[DATASET CONTENT]

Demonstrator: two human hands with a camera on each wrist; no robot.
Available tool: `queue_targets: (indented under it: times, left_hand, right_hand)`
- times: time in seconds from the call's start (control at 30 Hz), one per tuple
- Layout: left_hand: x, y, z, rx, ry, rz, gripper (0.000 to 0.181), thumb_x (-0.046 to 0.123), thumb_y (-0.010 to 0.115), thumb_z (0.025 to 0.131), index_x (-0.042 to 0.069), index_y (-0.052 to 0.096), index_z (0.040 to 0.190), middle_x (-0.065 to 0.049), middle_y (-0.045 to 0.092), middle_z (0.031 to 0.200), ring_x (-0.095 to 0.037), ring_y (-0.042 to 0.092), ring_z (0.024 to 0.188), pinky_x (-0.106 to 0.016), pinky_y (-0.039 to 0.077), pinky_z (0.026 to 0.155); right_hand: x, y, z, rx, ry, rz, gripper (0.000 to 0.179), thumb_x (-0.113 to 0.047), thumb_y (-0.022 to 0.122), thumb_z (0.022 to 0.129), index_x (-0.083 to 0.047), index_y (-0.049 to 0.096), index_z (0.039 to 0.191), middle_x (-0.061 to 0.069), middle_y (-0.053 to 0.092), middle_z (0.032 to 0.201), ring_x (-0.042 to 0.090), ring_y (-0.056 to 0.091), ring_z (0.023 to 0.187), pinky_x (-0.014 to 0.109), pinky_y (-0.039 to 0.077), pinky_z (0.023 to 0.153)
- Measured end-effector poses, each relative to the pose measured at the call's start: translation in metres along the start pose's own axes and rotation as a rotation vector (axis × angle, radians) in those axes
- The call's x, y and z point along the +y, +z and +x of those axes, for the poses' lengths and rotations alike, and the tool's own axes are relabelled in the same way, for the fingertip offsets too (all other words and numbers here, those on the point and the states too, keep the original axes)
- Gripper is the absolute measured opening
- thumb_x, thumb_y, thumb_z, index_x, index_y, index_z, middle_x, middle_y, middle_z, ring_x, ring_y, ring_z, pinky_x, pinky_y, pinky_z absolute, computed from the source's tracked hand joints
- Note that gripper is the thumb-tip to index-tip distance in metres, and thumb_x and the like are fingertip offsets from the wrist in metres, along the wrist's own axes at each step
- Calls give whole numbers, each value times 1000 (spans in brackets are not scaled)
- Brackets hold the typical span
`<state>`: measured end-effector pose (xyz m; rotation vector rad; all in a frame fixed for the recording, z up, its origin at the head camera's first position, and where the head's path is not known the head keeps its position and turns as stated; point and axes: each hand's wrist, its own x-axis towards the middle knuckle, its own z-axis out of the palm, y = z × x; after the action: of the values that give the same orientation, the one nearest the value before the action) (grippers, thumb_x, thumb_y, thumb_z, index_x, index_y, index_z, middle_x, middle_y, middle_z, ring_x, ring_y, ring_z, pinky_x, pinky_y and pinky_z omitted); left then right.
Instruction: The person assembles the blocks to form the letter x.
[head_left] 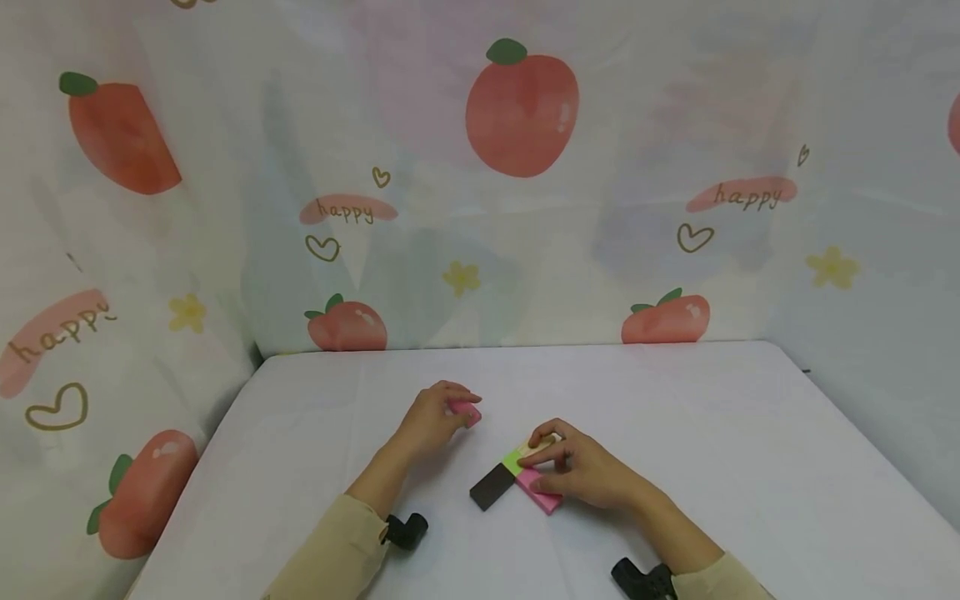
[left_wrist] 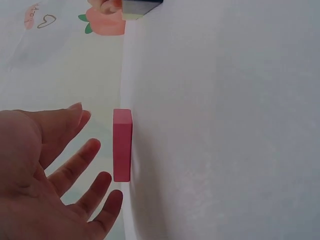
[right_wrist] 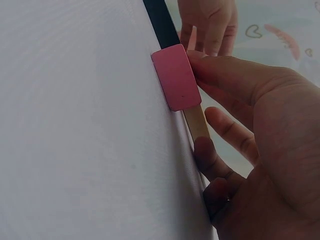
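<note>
On the white table, a pink block [head_left: 464, 412] lies under my left hand [head_left: 437, 421]. In the left wrist view that hand's fingers [left_wrist: 102, 187] are spread, with a gap between them and the block [left_wrist: 122, 145]. My right hand [head_left: 588, 468] is at a group of flat blocks: black [head_left: 492, 487], lime green [head_left: 512, 461], pale wood [head_left: 530, 448] and a second pink block [head_left: 546, 501]. Its thumb is on the second pink block [right_wrist: 176, 77], its index finger reaches the green one, and another finger touches the wooden block [right_wrist: 196, 121]. The fingers partly cover the wooden block.
A white cloth covers the table [head_left: 675, 400]. Behind and to the left hangs a fabric backdrop [head_left: 420, 125] printed with peaches, hearts and "happy". Black wrist cameras [head_left: 407, 532] sit at both beige sleeves [head_left: 330, 554].
</note>
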<state>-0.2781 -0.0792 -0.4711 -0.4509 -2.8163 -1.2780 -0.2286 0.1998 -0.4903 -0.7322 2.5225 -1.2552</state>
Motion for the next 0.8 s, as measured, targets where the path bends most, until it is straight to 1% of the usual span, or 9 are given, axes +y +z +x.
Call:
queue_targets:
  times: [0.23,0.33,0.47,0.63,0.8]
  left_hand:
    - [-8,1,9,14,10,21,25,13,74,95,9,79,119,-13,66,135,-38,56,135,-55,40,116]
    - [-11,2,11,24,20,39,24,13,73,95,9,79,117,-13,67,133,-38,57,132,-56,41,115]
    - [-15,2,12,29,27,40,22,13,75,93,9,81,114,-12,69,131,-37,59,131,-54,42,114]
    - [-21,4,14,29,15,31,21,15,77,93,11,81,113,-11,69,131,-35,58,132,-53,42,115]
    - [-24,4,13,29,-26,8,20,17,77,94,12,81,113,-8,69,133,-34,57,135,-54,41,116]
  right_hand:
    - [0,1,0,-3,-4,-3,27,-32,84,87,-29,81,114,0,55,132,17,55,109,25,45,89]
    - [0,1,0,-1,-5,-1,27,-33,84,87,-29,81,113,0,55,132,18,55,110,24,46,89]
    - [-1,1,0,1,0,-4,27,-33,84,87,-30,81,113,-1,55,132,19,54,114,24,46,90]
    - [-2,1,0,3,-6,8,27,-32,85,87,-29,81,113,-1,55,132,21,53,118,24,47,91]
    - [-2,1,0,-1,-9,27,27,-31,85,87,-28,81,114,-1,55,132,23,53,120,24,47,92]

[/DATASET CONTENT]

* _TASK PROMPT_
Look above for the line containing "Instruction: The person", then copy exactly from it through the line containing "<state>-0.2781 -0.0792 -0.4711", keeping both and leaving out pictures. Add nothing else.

* _EXPECTED ANSWER_
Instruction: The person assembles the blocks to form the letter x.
[head_left] 
[left_wrist] 
[right_wrist] 
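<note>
On the white table, a pink block [head_left: 464, 412] lies under my left hand [head_left: 437, 421]. In the left wrist view that hand's fingers [left_wrist: 102, 187] are spread, with a gap between them and the block [left_wrist: 122, 145]. My right hand [head_left: 588, 468] is at a group of flat blocks: black [head_left: 492, 487], lime green [head_left: 512, 461], pale wood [head_left: 530, 448] and a second pink block [head_left: 546, 501]. Its thumb is on the second pink block [right_wrist: 176, 77], its index finger reaches the green one, and another finger touches the wooden block [right_wrist: 196, 121]. The fingers partly cover the wooden block.
A white cloth covers the table [head_left: 675, 400]. Behind and to the left hangs a fabric backdrop [head_left: 420, 125] printed with peaches, hearts and "happy". Black wrist cameras [head_left: 407, 532] sit at both beige sleeves [head_left: 330, 554].
</note>
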<state>-0.2781 -0.0792 -0.4711 -0.4509 -2.8163 -1.2780 -0.2286 0.1998 -0.4903 -0.7322 2.5225 -1.2552</state>

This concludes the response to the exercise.